Welcome Diamond1968. I have
Welcome Diamond1968.
I have similar issues with my FSD only she's 6. I have gotten to the point with her where I don't try as hard and have found that this works. There are certain things that I'll do for her like her hair or paint her nails just because I know she likes it.
Kids can tell when you're really trying and for some reason I think it just turns them off to be being receptive. I'd like to say that they will come to you if you back off but that's not always the case.
I think that you have one of two choices that you can make. A.) Keep doing what you're doing and hope eventually it pays off or Back off and see what happens. She may not realize anything but you may find that you are a lot happier in the long run.
And remember she's at an age where she is going to start to seperate herself from both you and her father. This might just be a stage. And it's very typical for the Bio Dad have his Boi goggles on whenever anything negative is brought up about their kids. It's never the kids fault. It's somehow your fault. Complete BS.
Thanks Unhappy, I have
Thanks Unhappy,
I have decided I have no choice but to back off and let my Husband deal more with her. The main problem is that her very existence is on my nerves. Her voice is like fingernails on a chalk board. I hate that this has gotten so far out of control, and I'm not sure how to get it back. I haven't been lucky enough to get her BM to fall off the face of the earth. Still hopeful that will happen someday.
It's not that I expect her to
It's not that I expect her to call me "Mom", but I at the end of the day will have raised her for more years than her BM. I deserve respect for that. I may not have given birth to her, but I am the one who financially supports her, I am the one who has to deal with sick kids, I am the one who cooks, cleans, works etc. I deserve respect if nothing else. I just can't find a bond, and don't LIKE her. It has nothing to do with what she calls me, it has to do with RESPECT!!!!! She isn't showing any. This is the frustration. NOT what she calls me!!!!!!!!
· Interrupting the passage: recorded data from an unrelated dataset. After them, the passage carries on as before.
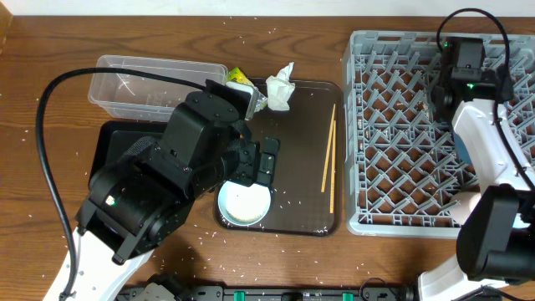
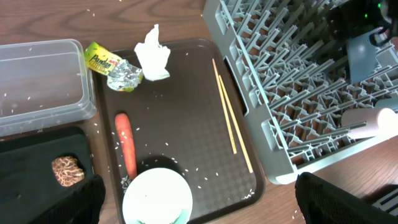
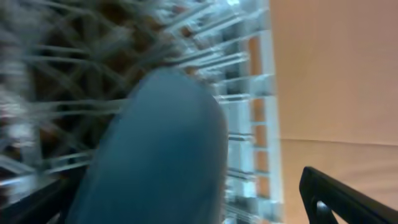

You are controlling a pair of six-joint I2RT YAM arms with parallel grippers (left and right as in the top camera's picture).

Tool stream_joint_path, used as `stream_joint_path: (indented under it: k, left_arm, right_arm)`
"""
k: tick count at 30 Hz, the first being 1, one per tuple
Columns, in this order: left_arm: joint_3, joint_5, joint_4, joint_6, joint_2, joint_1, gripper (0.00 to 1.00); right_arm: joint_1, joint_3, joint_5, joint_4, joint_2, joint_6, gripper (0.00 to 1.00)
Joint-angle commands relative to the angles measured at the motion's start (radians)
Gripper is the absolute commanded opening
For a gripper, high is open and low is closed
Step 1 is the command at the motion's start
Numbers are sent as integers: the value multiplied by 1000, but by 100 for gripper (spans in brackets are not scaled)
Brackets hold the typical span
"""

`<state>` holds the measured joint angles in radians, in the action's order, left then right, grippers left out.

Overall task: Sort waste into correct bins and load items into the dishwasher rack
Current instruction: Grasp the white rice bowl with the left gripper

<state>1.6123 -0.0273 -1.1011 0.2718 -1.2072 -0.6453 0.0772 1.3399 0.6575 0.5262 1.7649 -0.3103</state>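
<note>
My left gripper (image 2: 199, 208) is open and hovers over the white bowl (image 2: 157, 196) at the near edge of the brown tray. The carrot (image 2: 126, 144), the wrapper (image 2: 115, 65), the tissue (image 2: 153, 55) and the chopsticks (image 2: 231, 121) lie on that tray. The brown food lump (image 2: 67, 170) sits in the black tray-bin (image 2: 37, 149). The clear tub (image 1: 142, 79) stands behind it. My right gripper (image 3: 205, 205) is open over the grey rack (image 1: 401, 125), with the light blue cup (image 3: 155, 155) between its fingers, apart from the right finger. The pink cup (image 2: 367, 121) lies in the rack. The dark blue bowl-plate is not in view.
The brown serving tray (image 1: 309, 109) lies between the bins and the rack. White rice grains are scattered over the tray and the wooden table. My left arm (image 1: 167, 184) covers most of the black tray-bin in the overhead view.
</note>
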Motion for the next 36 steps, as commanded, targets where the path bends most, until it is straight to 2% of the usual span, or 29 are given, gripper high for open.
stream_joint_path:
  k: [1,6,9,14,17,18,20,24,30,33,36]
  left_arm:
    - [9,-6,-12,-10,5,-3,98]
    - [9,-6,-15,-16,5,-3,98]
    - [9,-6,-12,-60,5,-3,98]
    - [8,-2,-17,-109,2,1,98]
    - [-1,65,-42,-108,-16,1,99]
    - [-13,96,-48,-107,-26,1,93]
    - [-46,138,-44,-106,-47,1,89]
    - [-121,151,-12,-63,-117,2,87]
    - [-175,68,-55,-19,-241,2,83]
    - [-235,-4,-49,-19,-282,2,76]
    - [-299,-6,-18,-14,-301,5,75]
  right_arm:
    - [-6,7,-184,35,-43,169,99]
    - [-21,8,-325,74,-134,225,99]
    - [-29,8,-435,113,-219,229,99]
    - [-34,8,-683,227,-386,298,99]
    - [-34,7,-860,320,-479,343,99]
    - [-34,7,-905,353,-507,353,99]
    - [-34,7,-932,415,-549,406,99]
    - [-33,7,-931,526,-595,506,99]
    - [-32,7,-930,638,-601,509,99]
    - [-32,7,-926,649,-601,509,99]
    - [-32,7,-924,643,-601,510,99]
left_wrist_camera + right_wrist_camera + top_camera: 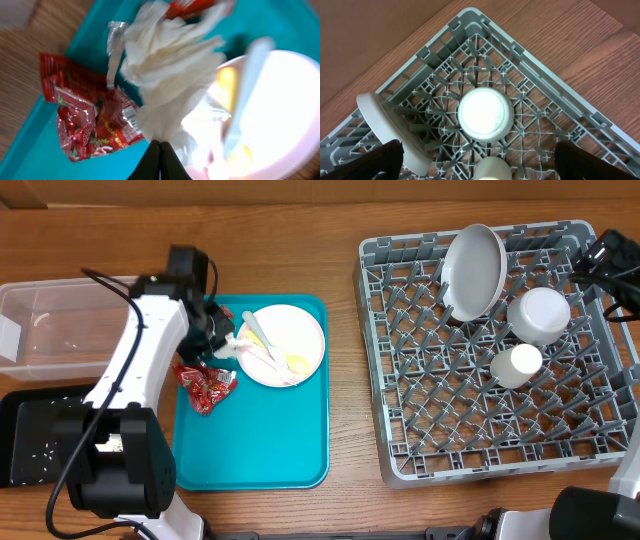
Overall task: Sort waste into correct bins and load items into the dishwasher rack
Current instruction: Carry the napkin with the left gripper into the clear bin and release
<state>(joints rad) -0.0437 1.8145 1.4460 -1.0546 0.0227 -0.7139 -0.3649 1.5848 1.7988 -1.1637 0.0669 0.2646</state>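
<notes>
Crumpled white napkin [170, 75], shown at the left rim of the pale pink plate [300, 330] on the teal tray [260, 450]. The left gripper [160, 161] has its 2 fingers pressed fully together, and the napkin's lower fold appears pinched between their tips. Just beside it on the tray lies 1 shiny red wrapper [90, 125]; the edge of another red wrapper shows at the top of the left wrist view. A yellow spoon [295, 363] and pale utensils [258, 330] rest on the plate.

The right gripper [598, 260] hangs over the far right corner of the dishwasher rack [480, 430], jaws spread wide and holding nothing. The rack carries a plate on edge [475, 270], a white bowl [540, 313] and a small white cup [515, 365].

Step in hand, as judged: waste sorting, with the napkin grasped but not yet lifted clear. The next move calls for a lift that frees the napkin from the plate rim and utensils, then a carry left to the bins: the clear tub [60, 320] or the black tray [40, 435], which holds scattered white grains. Which of the 2 takes paper cannot be told.
</notes>
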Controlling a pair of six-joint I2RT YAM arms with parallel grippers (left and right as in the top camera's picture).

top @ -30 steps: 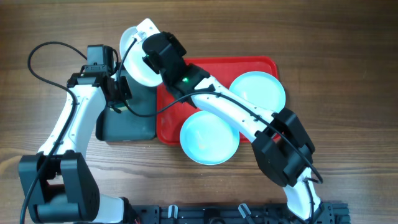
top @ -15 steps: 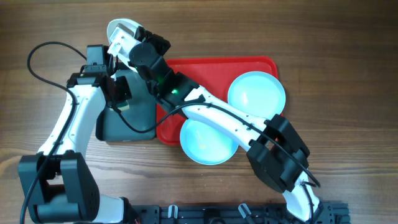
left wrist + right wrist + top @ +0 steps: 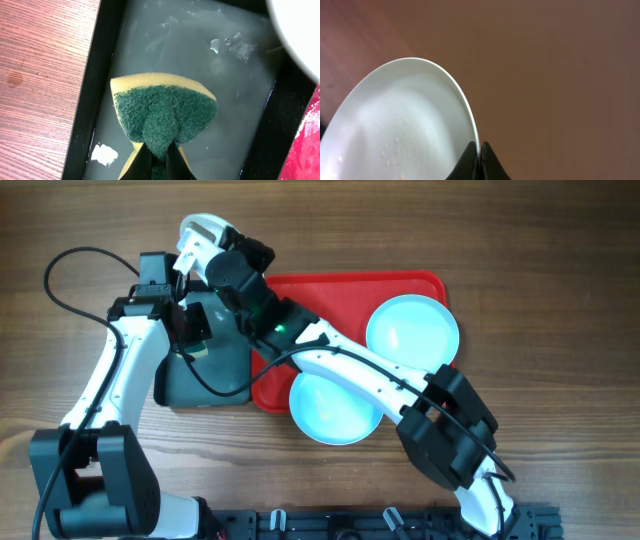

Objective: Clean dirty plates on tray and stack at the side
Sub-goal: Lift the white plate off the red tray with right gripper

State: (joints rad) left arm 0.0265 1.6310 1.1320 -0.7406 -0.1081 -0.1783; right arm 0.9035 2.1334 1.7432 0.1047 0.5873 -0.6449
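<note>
1. Your right gripper [image 3: 479,150] is pinched tight on the rim of the white plate [image 3: 405,120]. It holds the plate tilted in the air off the far-left corner of the red tray [image 3: 345,288]. I judge that this turns the plate's face toward the sponge.
2. Your left gripper [image 3: 157,156] is clamped on the green sponge [image 3: 165,116], just left of the red tray. It hangs over the black tray [image 3: 87,100], probably to keep the sponge wet in the soapy film there.
3. The far aqua plate [image 3: 412,328] sits on the red tray's right end. The near aqua plate [image 3: 335,408] overhangs its near edge. Both look to be waiting their turn.
4. Your right arm hides the red tray's middle and part of the near aqua plate. The right wrist view cuts off the white plate's lower left. You cannot tell whether the sponge touches the black tray's floor.
</note>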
You have said her mum is not
You have said her mum is not your most favourite person, and that SD is a lot like mom. I have seen bio paarents hate their kids for being like the parter who left, so it would be far worse for you I imagine. Add to that it is not uncommon for 15 year olds to have a smart mouth, show off and try to rule over all and sundry, so in your eyes this girl probably doesn't have many redeeming features. I am sorry for your frustration. I can only suggest you keep out of things concerning her whenever possible and let dad manage her if that is at all possible. I agree with the poster who said if you are uncomfortable with her friends calling you by your first name, and you have spoken to her about this to no avail then, YOU correct them and tell them how you would like to be addressed. Your SD will soon cut it out if you do this because you will be embarrassing her in front of her friends.
hey...interestingly....Im
hey...interestingly....Im just watchin judge mathis tell this little upstart that she has no right to look at him with such disrespect and that he will throw her out of his court for doing so....he then went on to say how he has every right to do just that, as he is not her mother....
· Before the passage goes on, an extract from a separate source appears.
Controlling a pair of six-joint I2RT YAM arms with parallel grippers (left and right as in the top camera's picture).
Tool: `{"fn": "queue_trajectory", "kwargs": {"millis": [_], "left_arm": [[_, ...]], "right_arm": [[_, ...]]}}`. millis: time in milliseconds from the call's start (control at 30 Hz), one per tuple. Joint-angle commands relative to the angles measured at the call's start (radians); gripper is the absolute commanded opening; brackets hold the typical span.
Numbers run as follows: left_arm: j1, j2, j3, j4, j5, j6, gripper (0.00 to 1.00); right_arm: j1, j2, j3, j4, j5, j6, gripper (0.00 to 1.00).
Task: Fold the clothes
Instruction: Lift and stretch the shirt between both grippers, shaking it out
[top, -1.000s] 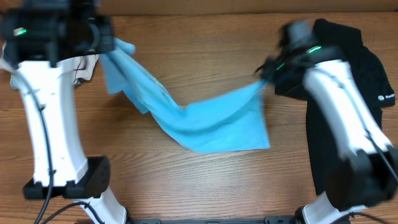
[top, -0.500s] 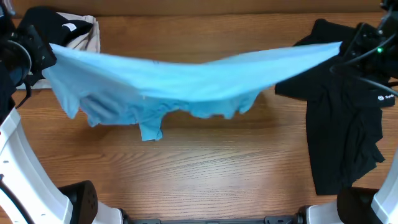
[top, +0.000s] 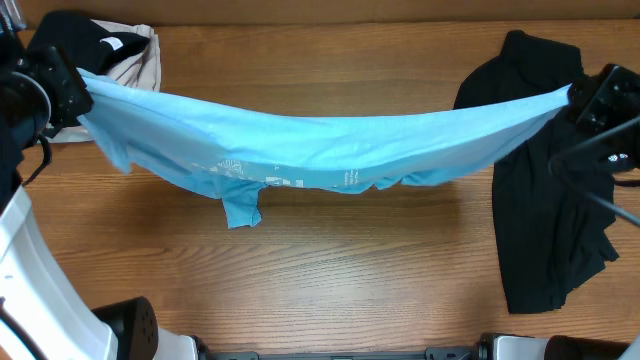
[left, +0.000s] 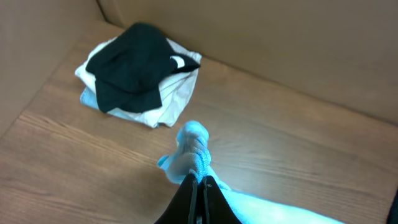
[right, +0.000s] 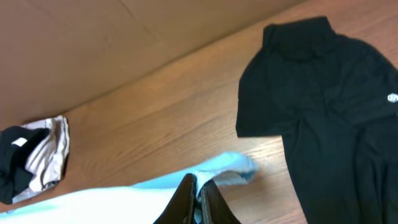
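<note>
A light blue shirt (top: 320, 150) hangs stretched in the air across the table, sagging in the middle, with a sleeve dangling at lower left. My left gripper (top: 82, 92) is shut on its left end at the far left; the wrist view shows the jaws (left: 200, 182) pinching bunched blue cloth (left: 193, 146). My right gripper (top: 572, 95) is shut on its right end; its jaws (right: 198, 183) clamp the blue cloth (right: 227, 165).
A black shirt (top: 555, 190) lies spread on the table's right side, also in the right wrist view (right: 323, 93). A folded pile of black and white clothes (top: 110, 45) sits at the back left corner, also in the left wrist view (left: 140, 71). A brown wall runs behind.
Both grippers pulled apart and lifted the blue shirt from a slack heap into a long taut span. Since half a second ago it has sagged lower and the right end dropped a little.
</note>
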Motion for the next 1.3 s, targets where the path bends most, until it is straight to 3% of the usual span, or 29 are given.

so....maybe you can think about how you are not the mother and should she be so disresctful towards you - & if you wanted to, you can 'kick' her out....again...saying bc you are not her mother!
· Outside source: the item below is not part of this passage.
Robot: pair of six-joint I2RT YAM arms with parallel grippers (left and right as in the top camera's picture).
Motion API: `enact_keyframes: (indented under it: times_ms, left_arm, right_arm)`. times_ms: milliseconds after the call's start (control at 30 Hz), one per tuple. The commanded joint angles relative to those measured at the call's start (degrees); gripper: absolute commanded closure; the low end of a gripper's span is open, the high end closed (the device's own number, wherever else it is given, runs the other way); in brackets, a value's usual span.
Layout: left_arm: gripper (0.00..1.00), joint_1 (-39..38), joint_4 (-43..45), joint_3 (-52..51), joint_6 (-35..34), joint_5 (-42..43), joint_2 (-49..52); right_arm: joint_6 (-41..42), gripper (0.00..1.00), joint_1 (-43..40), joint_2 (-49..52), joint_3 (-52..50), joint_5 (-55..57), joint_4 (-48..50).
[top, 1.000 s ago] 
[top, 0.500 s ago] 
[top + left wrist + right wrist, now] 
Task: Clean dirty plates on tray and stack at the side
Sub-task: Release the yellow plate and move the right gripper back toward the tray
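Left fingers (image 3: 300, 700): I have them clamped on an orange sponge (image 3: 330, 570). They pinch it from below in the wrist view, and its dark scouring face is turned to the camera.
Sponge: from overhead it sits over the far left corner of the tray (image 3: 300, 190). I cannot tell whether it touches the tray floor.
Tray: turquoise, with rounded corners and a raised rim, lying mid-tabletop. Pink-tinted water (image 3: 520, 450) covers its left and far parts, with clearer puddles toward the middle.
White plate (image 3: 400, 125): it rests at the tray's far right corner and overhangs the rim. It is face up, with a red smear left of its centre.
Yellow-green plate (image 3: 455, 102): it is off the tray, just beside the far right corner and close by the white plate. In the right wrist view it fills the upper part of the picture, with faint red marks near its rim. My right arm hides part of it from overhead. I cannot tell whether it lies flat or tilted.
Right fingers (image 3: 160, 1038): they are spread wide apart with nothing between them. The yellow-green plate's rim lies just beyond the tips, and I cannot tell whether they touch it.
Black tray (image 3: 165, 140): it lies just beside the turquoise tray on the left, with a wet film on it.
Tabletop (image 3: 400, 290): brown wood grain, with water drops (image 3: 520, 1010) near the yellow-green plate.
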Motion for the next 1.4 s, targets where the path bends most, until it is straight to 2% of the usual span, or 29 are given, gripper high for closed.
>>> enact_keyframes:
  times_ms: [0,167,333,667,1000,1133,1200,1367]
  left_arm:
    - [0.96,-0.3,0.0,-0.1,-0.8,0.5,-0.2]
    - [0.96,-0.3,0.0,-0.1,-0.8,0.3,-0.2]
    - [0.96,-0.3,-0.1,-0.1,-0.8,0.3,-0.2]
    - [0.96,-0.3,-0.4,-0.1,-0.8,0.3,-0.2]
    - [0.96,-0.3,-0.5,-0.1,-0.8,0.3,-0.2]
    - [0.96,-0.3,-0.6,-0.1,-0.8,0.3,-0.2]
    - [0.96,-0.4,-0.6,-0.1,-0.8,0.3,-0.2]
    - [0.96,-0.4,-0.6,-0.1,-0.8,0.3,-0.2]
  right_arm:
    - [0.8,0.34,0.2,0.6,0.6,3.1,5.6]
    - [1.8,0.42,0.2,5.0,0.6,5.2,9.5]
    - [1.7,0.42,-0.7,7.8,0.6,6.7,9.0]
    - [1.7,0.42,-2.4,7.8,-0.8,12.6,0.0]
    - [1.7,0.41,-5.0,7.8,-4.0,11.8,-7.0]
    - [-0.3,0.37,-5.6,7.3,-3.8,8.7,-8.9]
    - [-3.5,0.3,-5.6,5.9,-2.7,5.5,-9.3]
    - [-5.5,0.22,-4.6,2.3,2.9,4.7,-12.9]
that being said, my friend has 3 skids from her DH's previous marriage...their wonderful Bio mom left them with them one day and didnt come back for them....they dont call their SM mom either, instead they call her da mom....she brought them up from the ages of 3ish...and they are all now 20+
Ripley, Thank you for your
Ripley,
Thank you for your post. You're right, I just have to back off and ride this out. I suspect if I do, she will be visiting me on Mother's Day years down the road, not her BM. I think she is "hanging herself out to dry" there. New day, new time. Hopefully letting my husband deal with the bad stuff, things will get better.